> **AIM OF THE TASK**:
Below are records; count the lines among them that include the string "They", and state only the number.

━━━━━━━━

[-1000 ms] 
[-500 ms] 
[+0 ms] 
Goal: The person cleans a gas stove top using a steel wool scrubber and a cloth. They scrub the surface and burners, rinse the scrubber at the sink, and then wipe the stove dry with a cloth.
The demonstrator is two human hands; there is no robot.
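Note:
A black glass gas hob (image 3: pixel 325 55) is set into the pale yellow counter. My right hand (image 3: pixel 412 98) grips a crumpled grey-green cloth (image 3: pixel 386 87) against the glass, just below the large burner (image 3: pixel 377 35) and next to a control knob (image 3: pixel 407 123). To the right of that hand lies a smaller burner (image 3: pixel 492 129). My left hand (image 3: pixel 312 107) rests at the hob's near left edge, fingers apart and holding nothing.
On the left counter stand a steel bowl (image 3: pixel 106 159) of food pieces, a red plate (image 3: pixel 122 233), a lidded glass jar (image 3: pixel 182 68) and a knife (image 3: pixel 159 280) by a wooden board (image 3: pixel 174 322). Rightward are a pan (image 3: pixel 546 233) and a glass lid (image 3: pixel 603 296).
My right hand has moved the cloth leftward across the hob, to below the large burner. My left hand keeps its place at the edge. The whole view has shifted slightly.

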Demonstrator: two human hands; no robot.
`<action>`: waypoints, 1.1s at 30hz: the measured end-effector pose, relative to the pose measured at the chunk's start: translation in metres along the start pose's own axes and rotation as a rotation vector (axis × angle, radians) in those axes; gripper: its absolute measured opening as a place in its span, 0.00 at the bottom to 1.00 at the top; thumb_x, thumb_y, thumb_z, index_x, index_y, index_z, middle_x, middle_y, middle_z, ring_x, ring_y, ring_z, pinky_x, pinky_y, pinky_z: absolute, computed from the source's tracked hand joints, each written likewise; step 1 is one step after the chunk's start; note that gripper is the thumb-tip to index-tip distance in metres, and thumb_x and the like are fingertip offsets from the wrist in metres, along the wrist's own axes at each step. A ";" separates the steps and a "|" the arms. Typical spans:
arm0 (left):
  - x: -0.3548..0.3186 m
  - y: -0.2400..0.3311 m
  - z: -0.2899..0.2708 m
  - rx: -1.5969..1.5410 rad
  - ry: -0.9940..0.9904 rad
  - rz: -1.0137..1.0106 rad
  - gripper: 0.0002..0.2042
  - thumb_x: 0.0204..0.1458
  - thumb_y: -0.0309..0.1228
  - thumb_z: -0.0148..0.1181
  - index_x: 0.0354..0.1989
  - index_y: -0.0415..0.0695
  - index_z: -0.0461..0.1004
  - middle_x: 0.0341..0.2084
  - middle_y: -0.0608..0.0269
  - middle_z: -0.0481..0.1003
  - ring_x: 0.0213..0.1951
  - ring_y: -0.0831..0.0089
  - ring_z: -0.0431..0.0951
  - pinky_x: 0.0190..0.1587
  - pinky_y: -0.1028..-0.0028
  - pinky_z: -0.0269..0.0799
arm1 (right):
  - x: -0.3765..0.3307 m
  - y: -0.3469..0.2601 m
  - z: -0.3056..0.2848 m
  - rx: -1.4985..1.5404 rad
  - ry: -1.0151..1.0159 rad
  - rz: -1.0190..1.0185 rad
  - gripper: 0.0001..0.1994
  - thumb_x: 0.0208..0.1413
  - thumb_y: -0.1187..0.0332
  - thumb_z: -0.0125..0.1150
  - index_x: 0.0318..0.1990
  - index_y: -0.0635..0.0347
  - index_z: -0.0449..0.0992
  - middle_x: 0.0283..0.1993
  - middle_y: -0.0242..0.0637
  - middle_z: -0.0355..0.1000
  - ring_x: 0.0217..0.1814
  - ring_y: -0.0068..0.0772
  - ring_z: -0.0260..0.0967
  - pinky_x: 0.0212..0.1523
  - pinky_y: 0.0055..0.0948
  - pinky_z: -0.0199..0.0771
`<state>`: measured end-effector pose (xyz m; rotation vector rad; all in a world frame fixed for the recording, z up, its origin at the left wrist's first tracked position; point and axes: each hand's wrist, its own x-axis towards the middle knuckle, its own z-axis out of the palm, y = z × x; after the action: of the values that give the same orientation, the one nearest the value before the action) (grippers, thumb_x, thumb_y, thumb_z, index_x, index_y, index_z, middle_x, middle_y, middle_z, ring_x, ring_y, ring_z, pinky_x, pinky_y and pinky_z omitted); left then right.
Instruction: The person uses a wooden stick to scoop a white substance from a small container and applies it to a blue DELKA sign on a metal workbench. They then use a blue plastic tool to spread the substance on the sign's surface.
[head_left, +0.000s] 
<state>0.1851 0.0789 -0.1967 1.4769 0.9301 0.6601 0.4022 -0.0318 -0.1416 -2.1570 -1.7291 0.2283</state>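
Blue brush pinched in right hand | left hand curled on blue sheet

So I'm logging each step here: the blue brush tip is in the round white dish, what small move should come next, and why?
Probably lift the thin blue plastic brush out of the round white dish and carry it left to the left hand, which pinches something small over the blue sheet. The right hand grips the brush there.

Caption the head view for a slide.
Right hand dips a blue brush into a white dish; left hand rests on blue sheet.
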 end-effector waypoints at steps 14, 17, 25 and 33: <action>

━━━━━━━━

> **RESPONSE AREA**:
2